# Principle Component Analysis 

Principal Component Analysis (PCA) is a dimensionality reduction technique used in the field of machine learning and statistics. It aims to simplify the complexity of high-dimensional data by transforming it into a lower-dimensional space while preserving as much of the original information as possible. 

In [34]:
import numpy as np
from sklearn.datasets import load_digits
from sklearn.model_selection import train_test_split
from sklearn.decomposition import PCA
from sklearn.ensemble import RandomForestClassifier
from sklearn.metrics import accuracy_score


dataset = load_digits()

X = dataset.data
y = dataset.target

# Split dataset into training and testing sets
X_train, X_test, y_train, y_test = train_test_split(X, y, test_size=0.2, random_state=42)


In [35]:
X_train.shape, X_test.shape, y_train.shape, y_test.shape

((1437, 64), (360, 64), (1437,), (360,))

In [36]:
# Train a Random Forest classifier on the orignal dataset
rf_classifier_orig = RandomForestClassifier(random_state=42)
rf_classifier_orig.fit(X_train, y_train)



RandomForestClassifier(bootstrap=True, class_weight=None, criterion='gini',
                       max_depth=None, max_features='auto', max_leaf_nodes=None,
                       min_impurity_decrease=0.0, min_impurity_split=None,
                       min_samples_leaf=1, min_samples_split=2,
                       min_weight_fraction_leaf=0.0, n_estimators=10,
                       n_jobs=None, oob_score=False, random_state=42, verbose=0,
                       warm_start=False)

In [50]:
# Perform PCA to reduce dimensionality
# 64 dimentions to 5 dimentions
pca = PCA(n_components=5)
X_train_pca = pca.fit_transform(X_train)
X_test_pca = pca.transform(X_test)

In [51]:
X_train_pca.shape, X_test_pca.shape

((1437, 15), (360, 15))

# Let the magic begin !!!!

In [52]:
# Train a Random Forest classifier on the PCA-transformed data
rf_classifier_pca = RandomForestClassifier(random_state=42)
rf_classifier_pca.fit(X_train_pca, y_train)

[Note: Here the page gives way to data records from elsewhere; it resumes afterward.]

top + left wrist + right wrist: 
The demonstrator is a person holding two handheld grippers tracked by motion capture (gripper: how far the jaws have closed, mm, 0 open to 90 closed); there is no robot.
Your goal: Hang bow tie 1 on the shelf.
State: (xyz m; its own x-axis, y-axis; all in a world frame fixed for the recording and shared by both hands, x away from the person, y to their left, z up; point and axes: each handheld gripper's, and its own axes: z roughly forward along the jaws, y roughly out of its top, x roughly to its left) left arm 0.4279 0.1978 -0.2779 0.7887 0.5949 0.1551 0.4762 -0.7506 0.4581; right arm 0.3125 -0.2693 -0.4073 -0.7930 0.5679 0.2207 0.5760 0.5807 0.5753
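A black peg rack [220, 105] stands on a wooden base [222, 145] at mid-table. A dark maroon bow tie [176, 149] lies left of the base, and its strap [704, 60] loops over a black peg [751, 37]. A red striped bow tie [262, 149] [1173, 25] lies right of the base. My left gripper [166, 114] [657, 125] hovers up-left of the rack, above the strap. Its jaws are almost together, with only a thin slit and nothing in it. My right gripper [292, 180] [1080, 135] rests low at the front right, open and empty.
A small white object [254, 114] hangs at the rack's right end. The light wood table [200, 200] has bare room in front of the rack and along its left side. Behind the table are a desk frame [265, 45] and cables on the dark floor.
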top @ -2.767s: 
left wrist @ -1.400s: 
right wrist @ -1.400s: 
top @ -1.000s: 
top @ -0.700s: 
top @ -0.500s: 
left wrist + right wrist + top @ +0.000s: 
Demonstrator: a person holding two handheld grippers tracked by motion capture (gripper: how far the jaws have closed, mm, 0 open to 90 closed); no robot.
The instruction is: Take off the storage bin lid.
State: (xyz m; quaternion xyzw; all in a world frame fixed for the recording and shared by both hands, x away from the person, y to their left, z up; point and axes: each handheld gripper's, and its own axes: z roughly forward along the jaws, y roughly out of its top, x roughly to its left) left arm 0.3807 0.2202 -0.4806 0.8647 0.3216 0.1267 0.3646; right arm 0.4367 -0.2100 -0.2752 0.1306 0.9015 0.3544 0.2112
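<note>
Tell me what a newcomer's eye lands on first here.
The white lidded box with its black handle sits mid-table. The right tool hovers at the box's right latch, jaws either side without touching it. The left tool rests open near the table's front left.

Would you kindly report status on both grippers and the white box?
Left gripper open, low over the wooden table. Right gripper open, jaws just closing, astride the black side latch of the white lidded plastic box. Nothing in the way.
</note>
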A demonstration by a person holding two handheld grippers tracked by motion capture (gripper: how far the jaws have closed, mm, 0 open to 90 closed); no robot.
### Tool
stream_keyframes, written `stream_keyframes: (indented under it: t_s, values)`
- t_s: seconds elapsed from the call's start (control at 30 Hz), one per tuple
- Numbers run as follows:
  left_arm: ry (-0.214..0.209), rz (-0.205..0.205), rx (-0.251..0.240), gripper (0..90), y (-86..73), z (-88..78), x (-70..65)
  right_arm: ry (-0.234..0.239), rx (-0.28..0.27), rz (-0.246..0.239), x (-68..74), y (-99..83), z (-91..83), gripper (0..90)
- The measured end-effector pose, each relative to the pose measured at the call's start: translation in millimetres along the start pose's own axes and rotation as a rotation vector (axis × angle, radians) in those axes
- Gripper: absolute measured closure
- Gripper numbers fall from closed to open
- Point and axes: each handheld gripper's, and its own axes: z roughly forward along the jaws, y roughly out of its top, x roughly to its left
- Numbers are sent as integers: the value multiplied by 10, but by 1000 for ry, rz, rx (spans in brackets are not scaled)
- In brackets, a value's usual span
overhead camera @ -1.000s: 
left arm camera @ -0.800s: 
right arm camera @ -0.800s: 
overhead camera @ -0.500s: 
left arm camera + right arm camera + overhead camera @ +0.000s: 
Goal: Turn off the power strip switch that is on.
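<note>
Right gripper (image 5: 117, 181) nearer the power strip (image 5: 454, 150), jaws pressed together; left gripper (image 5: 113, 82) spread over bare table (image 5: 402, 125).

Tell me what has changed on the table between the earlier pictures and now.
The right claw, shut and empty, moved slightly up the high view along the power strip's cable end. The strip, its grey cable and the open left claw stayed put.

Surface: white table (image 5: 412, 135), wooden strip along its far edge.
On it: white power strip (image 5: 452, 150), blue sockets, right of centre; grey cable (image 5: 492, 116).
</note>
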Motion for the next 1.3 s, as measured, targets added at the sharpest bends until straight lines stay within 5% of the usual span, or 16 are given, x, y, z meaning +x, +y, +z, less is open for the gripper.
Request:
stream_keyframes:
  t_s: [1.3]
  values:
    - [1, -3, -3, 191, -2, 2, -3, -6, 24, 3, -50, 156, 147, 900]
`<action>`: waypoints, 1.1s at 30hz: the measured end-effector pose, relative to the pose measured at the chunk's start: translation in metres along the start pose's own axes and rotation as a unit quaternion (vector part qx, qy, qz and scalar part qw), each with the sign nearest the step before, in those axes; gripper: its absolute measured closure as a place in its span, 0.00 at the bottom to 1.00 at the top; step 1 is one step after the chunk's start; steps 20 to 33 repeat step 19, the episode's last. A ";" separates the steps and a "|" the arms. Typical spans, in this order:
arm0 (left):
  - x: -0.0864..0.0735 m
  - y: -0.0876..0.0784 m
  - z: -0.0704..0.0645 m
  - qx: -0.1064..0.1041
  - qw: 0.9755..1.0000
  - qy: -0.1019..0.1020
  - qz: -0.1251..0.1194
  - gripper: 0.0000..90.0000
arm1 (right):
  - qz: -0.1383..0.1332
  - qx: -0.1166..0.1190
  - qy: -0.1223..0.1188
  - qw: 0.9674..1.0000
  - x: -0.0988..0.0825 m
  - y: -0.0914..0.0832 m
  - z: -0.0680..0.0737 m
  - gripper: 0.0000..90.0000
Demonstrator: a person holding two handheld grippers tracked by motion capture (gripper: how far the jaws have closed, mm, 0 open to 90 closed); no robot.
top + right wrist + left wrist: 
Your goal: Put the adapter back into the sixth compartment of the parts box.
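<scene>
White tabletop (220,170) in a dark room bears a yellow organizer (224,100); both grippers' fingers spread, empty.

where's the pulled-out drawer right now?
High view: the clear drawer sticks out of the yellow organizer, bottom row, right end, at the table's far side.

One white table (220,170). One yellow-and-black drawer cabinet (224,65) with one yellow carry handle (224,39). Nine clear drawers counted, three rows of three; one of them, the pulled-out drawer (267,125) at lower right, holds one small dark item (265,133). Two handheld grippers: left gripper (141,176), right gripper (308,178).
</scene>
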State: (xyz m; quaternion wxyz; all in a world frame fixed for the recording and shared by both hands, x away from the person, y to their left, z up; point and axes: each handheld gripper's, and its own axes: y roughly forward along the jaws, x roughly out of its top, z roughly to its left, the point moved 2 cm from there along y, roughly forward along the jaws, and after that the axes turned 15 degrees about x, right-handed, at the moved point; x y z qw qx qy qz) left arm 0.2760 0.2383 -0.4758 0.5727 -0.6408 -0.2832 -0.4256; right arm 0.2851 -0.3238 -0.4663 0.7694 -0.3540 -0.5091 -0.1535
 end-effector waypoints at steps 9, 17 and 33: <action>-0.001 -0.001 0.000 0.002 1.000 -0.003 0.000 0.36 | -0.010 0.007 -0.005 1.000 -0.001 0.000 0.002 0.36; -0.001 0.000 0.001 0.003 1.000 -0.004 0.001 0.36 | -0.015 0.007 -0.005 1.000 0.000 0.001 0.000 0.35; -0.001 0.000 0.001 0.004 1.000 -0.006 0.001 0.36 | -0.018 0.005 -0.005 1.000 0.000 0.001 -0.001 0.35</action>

RandomForestClassifier(bootstrap=True, class_weight=None, criterion='gini',
                       max_depth=None, max_features='auto', max_leaf_nodes=None,
                       min_impurity_decrease=0.0, min_impurity_split=None,
                       min_samples_leaf=1, min_samples_split=2,
                       min_weight_fraction_leaf=0.0, n_estimators=10,
                       n_jobs=None, oob_score=False, random_state=42, verbose=0,
                       warm_start=False)

In [53]:
# make Prediction using both classifiers on the test set
y_pred_orig = rf_classifier_orig.predict(X_test)
y_pred_pca = rf_classifier_pca.predict(X_test_pca)

In [54]:
# Calculate accuracy on the test set
accuracy_orig = accuracy_score(y_test, y_pred_orig)
accuracy_pca = accuracy_score(y_test, y_pred_pca)

In [55]:
print("Accuracy on orignal data:", accuracy_orig)
print("Accuracy on pca transformed data:", accuracy_pca)

Accuracy on orignal data: 0.9583333333333334
Accuracy on pca transformed data: 0.925


# Lab Task: Perform the PCA and compare accuracy for all the classifiers we have implemented so far. Also discuss the results.